#### [Required action]
Give back all of the data exactly as written.

#### [Data excerpt]
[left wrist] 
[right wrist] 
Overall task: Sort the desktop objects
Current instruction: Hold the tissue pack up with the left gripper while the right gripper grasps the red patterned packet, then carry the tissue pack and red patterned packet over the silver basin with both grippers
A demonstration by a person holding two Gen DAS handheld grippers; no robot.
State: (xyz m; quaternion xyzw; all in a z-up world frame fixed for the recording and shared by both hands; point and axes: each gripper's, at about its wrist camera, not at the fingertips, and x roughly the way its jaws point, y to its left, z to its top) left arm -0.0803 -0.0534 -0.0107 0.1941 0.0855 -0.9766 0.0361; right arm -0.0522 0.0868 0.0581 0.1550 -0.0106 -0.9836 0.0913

#### [Task response]
[left wrist] 
[right wrist] 
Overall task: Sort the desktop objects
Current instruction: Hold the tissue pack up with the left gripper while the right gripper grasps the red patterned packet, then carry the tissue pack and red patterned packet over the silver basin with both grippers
A demonstration by a person holding two Gen DAS handheld grippers; no robot.
State: (xyz m; quaternion xyzw; all in a z-up world frame fixed for the recording and shared by both hands; point and axes: each gripper's, at about its wrist camera, not at the fingertips, and x roughly the way its jaws point, y to its left, z to its top) left arm -0.0803 -0.0534 -0.0107 0.1941 0.0855 -0.9766 0.0361; right arm -0.0522 0.0868 0.0581 0.1550 -0.0106 -0.9836 0.0913

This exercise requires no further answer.